- GIVEN INFORMATION:
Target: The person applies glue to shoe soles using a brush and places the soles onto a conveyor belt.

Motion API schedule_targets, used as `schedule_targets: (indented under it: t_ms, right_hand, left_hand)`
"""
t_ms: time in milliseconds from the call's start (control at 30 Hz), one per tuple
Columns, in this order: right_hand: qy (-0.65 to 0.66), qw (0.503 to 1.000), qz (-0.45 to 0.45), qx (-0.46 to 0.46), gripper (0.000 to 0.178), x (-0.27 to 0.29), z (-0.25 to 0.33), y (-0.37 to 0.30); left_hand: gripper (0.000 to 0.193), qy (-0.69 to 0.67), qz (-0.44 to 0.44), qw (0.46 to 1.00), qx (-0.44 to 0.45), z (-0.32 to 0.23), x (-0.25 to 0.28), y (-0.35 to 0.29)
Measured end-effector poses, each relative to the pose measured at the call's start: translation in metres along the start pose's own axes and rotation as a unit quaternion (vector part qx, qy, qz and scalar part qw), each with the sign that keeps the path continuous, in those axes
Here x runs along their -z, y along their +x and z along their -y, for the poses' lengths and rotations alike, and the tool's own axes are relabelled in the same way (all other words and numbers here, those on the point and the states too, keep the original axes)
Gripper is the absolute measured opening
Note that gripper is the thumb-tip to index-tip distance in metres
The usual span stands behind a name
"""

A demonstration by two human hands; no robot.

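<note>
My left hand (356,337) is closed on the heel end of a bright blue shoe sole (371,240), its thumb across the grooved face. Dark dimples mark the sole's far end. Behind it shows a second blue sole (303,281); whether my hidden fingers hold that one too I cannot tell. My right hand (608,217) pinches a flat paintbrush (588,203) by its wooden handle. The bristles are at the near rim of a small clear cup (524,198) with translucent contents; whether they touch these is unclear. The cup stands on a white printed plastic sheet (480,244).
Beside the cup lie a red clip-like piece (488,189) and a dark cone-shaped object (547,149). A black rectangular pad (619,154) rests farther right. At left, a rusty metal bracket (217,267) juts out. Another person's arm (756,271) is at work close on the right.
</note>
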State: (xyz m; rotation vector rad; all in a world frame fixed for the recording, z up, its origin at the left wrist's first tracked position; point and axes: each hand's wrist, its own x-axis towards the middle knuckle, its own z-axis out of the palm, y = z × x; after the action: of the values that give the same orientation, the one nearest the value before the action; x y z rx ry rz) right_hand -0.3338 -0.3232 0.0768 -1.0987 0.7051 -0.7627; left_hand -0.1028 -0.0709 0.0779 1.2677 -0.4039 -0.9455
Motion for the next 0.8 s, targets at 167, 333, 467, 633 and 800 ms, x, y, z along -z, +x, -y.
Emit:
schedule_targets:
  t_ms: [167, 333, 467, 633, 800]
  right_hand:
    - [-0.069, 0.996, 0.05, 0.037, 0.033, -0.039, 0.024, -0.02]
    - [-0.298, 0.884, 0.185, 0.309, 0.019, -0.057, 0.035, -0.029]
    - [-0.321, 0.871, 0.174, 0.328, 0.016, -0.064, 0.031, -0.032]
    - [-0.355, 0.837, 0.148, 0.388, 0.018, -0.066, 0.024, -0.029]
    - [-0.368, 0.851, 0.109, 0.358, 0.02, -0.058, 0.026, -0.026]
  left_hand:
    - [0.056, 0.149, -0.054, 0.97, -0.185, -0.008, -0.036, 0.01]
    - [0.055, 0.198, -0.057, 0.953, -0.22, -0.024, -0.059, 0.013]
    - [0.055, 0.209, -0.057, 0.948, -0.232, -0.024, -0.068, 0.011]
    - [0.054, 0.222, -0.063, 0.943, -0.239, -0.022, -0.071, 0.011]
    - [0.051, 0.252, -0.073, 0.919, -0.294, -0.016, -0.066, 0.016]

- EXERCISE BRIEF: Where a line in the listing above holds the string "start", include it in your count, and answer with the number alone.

- ANSWER SECTION: 2